Data extracted from a collection
Content starts

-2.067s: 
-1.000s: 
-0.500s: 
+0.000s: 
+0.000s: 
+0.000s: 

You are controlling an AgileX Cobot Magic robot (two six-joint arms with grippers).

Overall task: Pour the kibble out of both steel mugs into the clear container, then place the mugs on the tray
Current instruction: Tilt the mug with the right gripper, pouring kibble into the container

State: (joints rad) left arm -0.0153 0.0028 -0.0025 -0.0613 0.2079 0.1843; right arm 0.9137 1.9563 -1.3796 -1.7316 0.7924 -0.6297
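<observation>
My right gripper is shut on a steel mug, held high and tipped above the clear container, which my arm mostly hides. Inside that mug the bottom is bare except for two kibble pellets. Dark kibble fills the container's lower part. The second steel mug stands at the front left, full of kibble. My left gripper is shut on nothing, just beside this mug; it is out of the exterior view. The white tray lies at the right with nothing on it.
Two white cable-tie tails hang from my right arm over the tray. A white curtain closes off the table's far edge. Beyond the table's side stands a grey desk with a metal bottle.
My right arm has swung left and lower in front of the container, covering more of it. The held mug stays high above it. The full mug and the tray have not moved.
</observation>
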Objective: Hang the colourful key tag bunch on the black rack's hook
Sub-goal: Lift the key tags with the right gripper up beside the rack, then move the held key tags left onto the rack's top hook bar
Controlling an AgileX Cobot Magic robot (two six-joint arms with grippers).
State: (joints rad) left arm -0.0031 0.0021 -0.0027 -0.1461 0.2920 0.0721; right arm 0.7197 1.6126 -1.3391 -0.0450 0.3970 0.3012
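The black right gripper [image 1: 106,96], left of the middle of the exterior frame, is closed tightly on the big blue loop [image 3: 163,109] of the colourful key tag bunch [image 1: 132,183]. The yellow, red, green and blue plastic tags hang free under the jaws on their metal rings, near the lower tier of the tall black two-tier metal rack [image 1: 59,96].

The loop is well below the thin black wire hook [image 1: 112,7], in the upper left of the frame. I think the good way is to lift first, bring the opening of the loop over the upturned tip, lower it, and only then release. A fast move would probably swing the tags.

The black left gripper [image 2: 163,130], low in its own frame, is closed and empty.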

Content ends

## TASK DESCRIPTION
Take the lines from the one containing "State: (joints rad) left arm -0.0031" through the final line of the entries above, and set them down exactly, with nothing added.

## WRITTEN RESPONSE
State: (joints rad) left arm -0.0031 0.0021 -0.0027 -0.1461 0.2920 0.0721; right arm 0.7197 1.6126 -1.3391 -0.0450 0.3970 0.3012
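The black right gripper [image 1: 106,96], left of the middle of the exterior frame, is closed tightly on the big blue loop [image 3: 163,109] of the colourful key tag bunch [image 1: 132,183]. The yellow, red, green and blue plastic tags hang free under the jaws on their metal rings, near the lower tier of the tall black two-tier metal rack [image 1: 59,96].

The loop is well below the thin black wire hook [image 1: 112,7], in the upper left of the frame. I think the good way is to lift first, bring the opening of the loop over the upturned tip, lower it, and only then release. A fast move would probably swing the tags.

The black left gripper [image 2: 163,130], low in its own frame, is closed and empty.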

This concludes the response to the exercise.